Même les officiers-généraux qui étaient le plus en faveur, qui avaient un commandement, la pairie, leurs entrées au château, qui voyaient toutes leurs vanités satisfaites, souffraient dans leur fierté. D’abord ils s’étaient trouvés très flattés d’approcher le roi, d’être reçus « dans une vraie cour, » de frayer avec « de vrais princes, » de troquer leurs titres de maréchaux d’empire et de généraux de division contre ceux de maréchaux de France et de lieutenans-généraux des armées du roi. Sans qu’ils se l’avouassent, car on sent ces choses-là, mais on ne se les avoue pas, il leur semblait être désencanaillés. Marmont nous apprend que Louis XVIII avait plus de majesté que Napoléon. D’autres maréchaux pensaient vraisemblablement comme Marmont, et ils étaient tout fiers de servir un homme si majestueux. Mais cette première heure d’éblouissement avait été courte. Les chefs de l’armée ne tardèrent pas à s’apercevoir qu’aux Tuileries, ils n’étaient plus chez eux. Leur présence était seulement tolérée. On plaisantait la Légion d’honneur, les ducs et les comtes « jadis va-nu-pieds ; » les généraux dont les pères avaient tanné du cuir ou cerclé des tonneaux. Les journaux rappelaient en raillant que Murat (ils avaient pour mot d’ordre de ne pas l’appeler le roi de Naples) était fils d’un aubergiste. À la cour, le dédain perçait sous la politesse affectée des grands seigneurs. On daignait les considérer comme des héros, ces soldats illustres, mais cela n’empêchait pas de les regarder comme des parvenus. Ils avaient gagné des batailles, mais « ils n’étaient pas nés, » et s’ils avaient versé leur sang, ce n’était pas du sang bleu. Plusieurs étaient pairs de France, mais les nobles ne tenaient pas « ces anoblis » pour leurs égaux. « — Quel dommage, disait amicalement un vieux duc à un maréchal de France, quel dommage que vous n’ayez pas, comme un de nous, ce qui ne se donne pas ! »
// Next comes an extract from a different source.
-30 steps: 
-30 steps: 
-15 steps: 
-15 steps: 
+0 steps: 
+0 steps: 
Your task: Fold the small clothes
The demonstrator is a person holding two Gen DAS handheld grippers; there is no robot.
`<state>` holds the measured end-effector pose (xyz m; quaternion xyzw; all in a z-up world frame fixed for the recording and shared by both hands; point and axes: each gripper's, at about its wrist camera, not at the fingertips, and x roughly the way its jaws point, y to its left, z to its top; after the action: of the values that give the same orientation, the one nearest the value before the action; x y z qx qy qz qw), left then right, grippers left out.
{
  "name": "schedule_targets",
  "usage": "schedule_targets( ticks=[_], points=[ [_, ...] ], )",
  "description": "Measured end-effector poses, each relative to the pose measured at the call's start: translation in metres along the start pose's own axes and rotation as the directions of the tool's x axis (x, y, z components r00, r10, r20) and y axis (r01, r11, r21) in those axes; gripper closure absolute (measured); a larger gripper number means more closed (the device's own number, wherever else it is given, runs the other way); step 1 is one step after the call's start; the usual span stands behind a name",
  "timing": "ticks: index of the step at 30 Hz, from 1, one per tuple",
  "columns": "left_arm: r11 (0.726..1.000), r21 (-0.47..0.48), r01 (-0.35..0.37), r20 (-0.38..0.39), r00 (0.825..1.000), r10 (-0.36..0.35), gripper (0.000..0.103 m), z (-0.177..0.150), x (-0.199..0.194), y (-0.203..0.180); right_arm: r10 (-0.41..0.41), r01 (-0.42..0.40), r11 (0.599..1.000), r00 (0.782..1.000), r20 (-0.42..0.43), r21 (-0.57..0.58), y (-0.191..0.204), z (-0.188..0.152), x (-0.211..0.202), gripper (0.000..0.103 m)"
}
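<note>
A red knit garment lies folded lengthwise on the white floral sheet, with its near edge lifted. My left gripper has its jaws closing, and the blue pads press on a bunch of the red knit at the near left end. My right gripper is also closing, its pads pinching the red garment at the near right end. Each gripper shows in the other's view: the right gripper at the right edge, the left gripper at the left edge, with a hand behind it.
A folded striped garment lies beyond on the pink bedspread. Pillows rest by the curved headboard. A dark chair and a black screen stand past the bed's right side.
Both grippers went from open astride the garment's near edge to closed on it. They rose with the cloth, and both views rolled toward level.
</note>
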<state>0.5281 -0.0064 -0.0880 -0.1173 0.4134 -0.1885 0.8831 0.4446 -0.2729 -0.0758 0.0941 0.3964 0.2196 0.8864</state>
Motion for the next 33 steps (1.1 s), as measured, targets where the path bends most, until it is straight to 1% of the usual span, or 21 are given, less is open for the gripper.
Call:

Les femmes des dignitaires de l’empire, qui, bien qu’elles ne fussent pas toutes d’ex-vivandières comme la maréchale duchesse

  1. Wellington à Castlereagh, Paris, 4 octobre. (Dispatches, Supplément, IX.) Vandamme à Marmont, 10 octobre. (Archives de la guerre.) — En traitant ainsi un général français, le roi servait ou paraissait servir les haines allemandes que Vandamme avait provoquées dans ses divers commandemens d’outre-Rhin par son excessive sévérité.